Go to AAMAS 2026 Conference homepageA Radius-Sensitive Approximation Algorithm for Connected Submodular Maximization
Keywords: Combinatorial Optimization, Submodular Maximization, Network Design, Approximation Algorithms, Graph Algorithms
TL;DR: We study the graph problem of Connected Submodular Maximization and the parameter r, the radius of the optimal solution. We achieve a \Omega(\epsilon^3 / r^{\epsilon})-approximation in polynomial time for constant \epsilon in (0, 1].

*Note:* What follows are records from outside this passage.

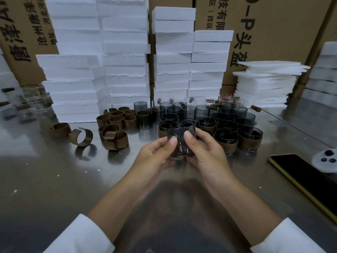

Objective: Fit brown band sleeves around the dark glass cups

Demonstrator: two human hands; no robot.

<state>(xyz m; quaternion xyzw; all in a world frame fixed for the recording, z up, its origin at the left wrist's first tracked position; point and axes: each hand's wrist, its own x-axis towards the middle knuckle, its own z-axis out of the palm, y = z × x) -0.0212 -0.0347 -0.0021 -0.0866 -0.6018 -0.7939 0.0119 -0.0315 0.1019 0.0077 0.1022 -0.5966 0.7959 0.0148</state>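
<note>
A dark glass cup (180, 135) is held just above the steel table (54, 179) at the centre. My left hand (155, 157) grips its left side, thumb on the front. My right hand (206, 154) grips the right side, thumb pressed next to the left thumb. No sleeve shows on this cup; its lower part is hidden by my fingers. Loose brown band sleeves (113, 136) lie to the left, some curled open (82, 136). Behind the held cup stand several dark cups, bare (140, 106) at the back and sleeved (250, 138) at the right front.
Stacks of white foam blocks (124, 61) and cardboard boxes (273, 30) wall off the back. Thin foam sheets (264, 83) are piled at the right. A phone (310, 181) and a white controller (326, 160) lie at the right edge. Clear glasses (31, 101) stand far left.
</note>
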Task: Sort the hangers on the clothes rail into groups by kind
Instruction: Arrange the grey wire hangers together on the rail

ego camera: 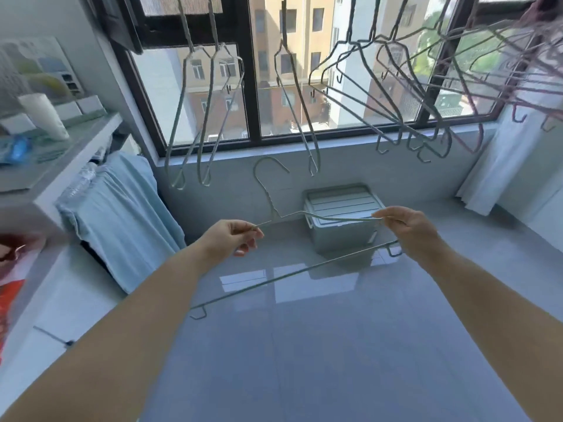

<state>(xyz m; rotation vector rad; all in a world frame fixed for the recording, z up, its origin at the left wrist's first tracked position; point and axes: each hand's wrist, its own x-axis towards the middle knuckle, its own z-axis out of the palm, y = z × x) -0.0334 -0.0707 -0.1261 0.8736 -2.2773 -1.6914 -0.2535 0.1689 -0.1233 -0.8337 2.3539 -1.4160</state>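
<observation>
**Wire hanger held flat between both hands below the hanging rows**

A pale wire hanger (304, 214) is held out level over the floor (335, 345), its hook (269, 166) pointing up and away toward the window (274, 86). One shoulder of it is pinched by the left hand (234, 236), thumb and forefinger closed on the wire, the other fingers curled loosely. The opposite shoulder is pinched by the right hand (408, 223) in the same closed fingertip grip. The hanger's long bottom bar (289, 275), with small hooks at each end, slopes down nearer the camera.

Above, more hangers are seen hanging: two pale ones (201, 117) at the far left, a single one (297, 102) in the middle, and a crowded, tilted cluster of dark wire hangers (405, 95) to the right, with pinkish ones (536, 74) at the far right edge. The rail itself lies out of frame.

Open room is given by the wide, bare, glossy floor in the near middle. It is bounded at the left by a shelf edge (79, 159) and a draped light-blue cloth (122, 214), at the far side by a lidded grey box (344, 220) against the wall, and at the right by a white curtain (502, 166).

No legible writing is seen.
</observation>
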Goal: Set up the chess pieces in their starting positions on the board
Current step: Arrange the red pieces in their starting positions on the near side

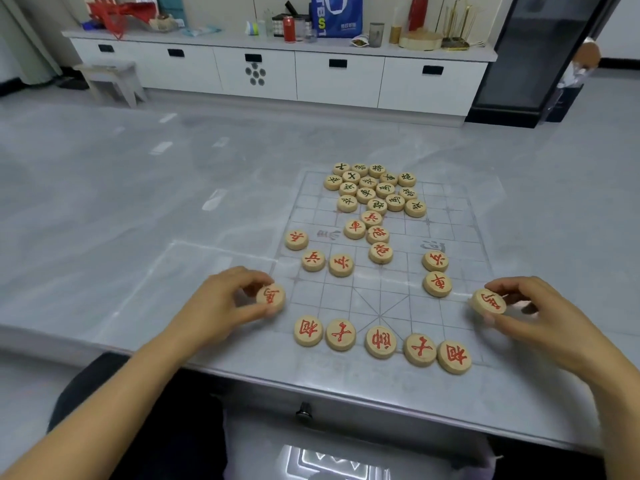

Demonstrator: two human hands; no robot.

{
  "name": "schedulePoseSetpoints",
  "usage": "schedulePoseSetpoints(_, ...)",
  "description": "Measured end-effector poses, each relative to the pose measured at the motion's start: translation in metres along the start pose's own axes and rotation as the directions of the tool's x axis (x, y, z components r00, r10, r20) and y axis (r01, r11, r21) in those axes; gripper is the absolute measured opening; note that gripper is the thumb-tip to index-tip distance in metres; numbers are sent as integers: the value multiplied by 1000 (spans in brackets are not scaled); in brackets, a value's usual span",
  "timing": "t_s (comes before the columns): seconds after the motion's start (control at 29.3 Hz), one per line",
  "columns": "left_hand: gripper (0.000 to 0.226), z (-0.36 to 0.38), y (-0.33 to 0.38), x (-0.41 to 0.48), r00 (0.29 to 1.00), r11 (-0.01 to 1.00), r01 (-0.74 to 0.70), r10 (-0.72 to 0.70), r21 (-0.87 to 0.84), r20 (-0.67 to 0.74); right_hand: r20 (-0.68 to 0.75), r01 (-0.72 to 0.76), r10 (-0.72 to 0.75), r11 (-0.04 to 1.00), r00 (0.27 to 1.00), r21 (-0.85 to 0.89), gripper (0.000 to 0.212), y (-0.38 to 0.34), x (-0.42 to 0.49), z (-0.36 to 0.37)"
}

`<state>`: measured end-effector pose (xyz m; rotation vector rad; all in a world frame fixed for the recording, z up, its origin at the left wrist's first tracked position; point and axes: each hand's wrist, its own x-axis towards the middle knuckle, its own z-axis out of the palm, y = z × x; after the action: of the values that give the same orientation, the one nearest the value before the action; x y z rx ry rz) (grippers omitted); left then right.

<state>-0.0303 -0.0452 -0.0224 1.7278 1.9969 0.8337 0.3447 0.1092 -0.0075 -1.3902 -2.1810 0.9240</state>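
Note:
A clear chess board sheet [381,292] lies on the grey table. My left hand [221,303] pinches a red-lettered wooden disc [270,298] at the board's near left edge. My right hand [533,306] pinches another red-lettered disc [488,303] at the near right edge. Several red discs form a row [381,341] along the board's near side. More red discs are scattered mid-board [377,244]. A cluster of black-lettered discs [374,188] sits at the far end.
The table's front edge [311,386] runs just below the near row. A white cabinet [277,71] with bottles and bags stands behind, and a small stool [110,81] sits on the floor at the far left.

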Motion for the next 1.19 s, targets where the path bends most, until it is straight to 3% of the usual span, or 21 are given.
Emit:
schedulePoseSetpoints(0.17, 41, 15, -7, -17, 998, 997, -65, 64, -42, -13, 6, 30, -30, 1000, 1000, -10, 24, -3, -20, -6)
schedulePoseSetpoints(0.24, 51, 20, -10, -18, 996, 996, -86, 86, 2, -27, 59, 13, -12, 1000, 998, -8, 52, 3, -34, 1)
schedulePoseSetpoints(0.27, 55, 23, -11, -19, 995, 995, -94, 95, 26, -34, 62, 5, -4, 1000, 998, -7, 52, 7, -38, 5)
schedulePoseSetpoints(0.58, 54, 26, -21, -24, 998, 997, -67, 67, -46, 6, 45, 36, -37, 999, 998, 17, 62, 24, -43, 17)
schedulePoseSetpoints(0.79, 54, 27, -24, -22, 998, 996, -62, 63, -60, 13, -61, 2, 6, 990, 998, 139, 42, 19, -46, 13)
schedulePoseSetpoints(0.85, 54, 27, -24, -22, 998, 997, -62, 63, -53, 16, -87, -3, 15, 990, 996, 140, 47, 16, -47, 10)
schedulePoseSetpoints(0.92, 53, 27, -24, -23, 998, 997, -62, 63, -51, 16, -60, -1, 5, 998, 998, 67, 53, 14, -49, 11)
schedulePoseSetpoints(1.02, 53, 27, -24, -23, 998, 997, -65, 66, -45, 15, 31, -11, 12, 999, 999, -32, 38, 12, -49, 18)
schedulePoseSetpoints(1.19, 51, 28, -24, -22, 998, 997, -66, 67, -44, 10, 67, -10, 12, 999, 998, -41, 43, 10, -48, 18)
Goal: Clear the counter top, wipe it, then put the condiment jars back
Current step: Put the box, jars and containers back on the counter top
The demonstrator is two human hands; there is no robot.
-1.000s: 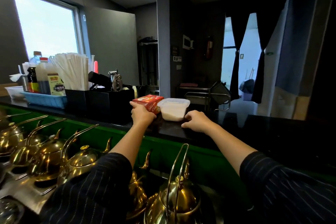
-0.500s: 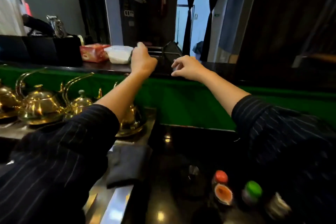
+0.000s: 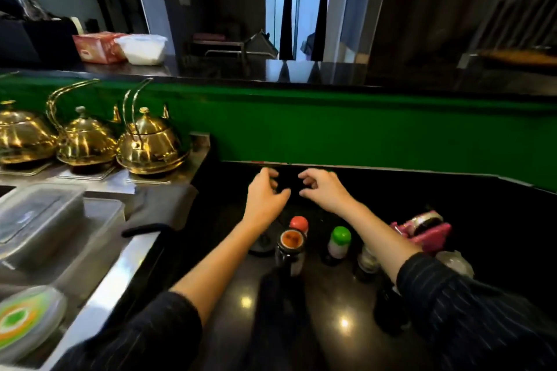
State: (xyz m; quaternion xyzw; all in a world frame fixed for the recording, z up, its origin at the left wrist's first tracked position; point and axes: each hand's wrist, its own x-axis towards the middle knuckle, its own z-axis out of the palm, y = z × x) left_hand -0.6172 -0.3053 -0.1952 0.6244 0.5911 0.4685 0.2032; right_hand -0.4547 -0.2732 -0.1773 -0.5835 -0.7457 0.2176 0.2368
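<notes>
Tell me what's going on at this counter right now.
A person reaches both arms over the black counter. The left hand and right hand hover side by side near the green wall, fingers loosely curled, holding nothing. The bottles stand clustered between the forearms, untouched. A red box and white tub sit on the upper ledge.

The left hand (image 3: 265,196) and the right hand (image 3: 322,190) are hovering close together over the black counter (image 3: 340,304), fingers loosely curled and holding nothing. A red-capped bottle (image 3: 299,224), an orange-lidded dark bottle (image 3: 291,247) and a green-capped bottle (image 3: 340,242) are standing between the forearms, with a pink tape dispenser (image 3: 425,230) sitting to their right. A red box (image 3: 98,47) and a white tub (image 3: 144,50) are sitting side by side on the upper ledge (image 3: 271,72).
</notes>
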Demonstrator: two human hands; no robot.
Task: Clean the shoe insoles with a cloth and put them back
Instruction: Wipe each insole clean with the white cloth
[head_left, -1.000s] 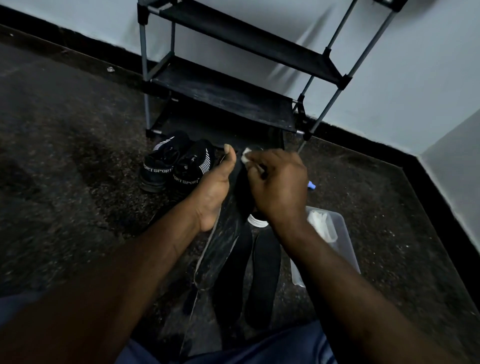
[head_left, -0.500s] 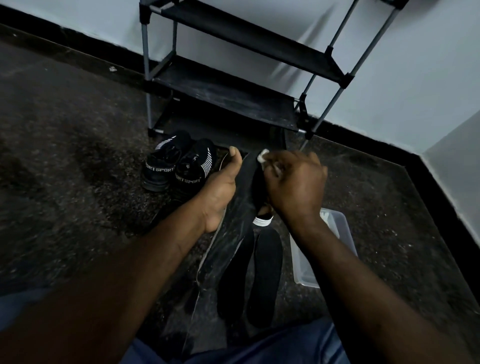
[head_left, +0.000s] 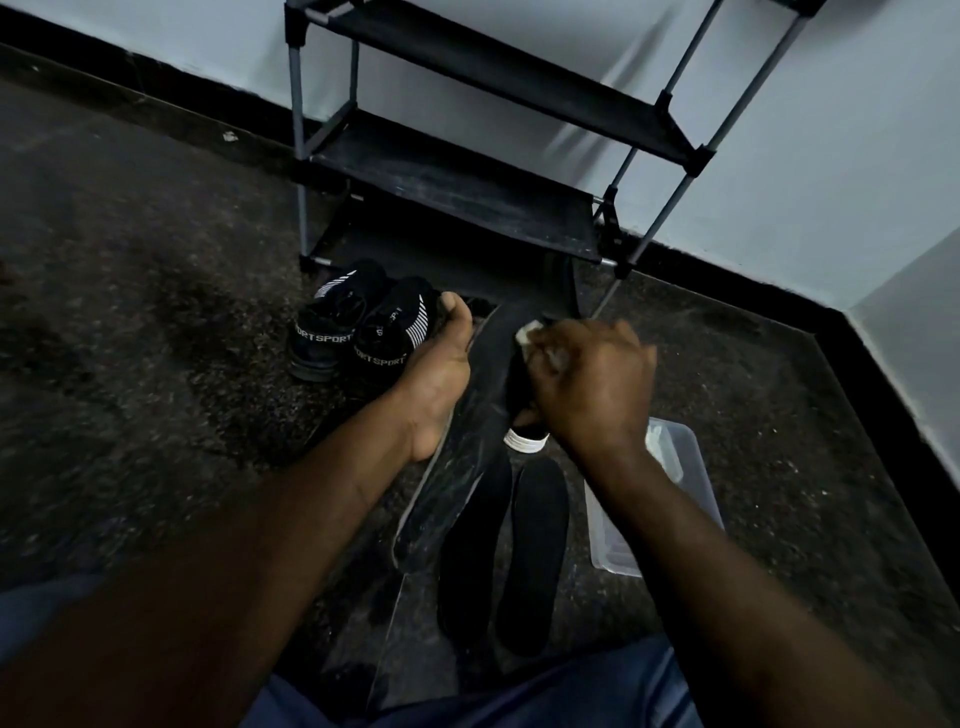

Abstract: Connected Submodular Maximization (CSM) is a graph problem with important applications to wireless network deployment, epidemic outbreaks, and cancer genome studies. In CSM, we are given a graph $G$, a non-negative monotone submodular function $f$ on the vertex set of $G$, and an integer $k$. The goal is to select a tree in $G$, with $k$ edges, whose vertex set maximizes $f$. We also study the more general Directed and Directed Rooted variants of CSM (DCSM and DRCSM respectively). In both variants, $G$ is directed and the solution must be an out-tree in $G$, with $k$ edges, whose vertex set maximizes $f$; DRCSM further specifies a vertex to be the root of the selected out-tree. For CSM, several previous works have proposed polynomial time approximation algorithms; the state of the art polynomial time algorithm achieves a $\Omega(\frac{1}{\sqrt{k}})$-approximation. We can also parameterize the approximation factor by the radius of the optimal solution, denoted by $r$; the state of the art polynomial time algorithm achieves a $\Omega(\frac{1}{r})$-approximation.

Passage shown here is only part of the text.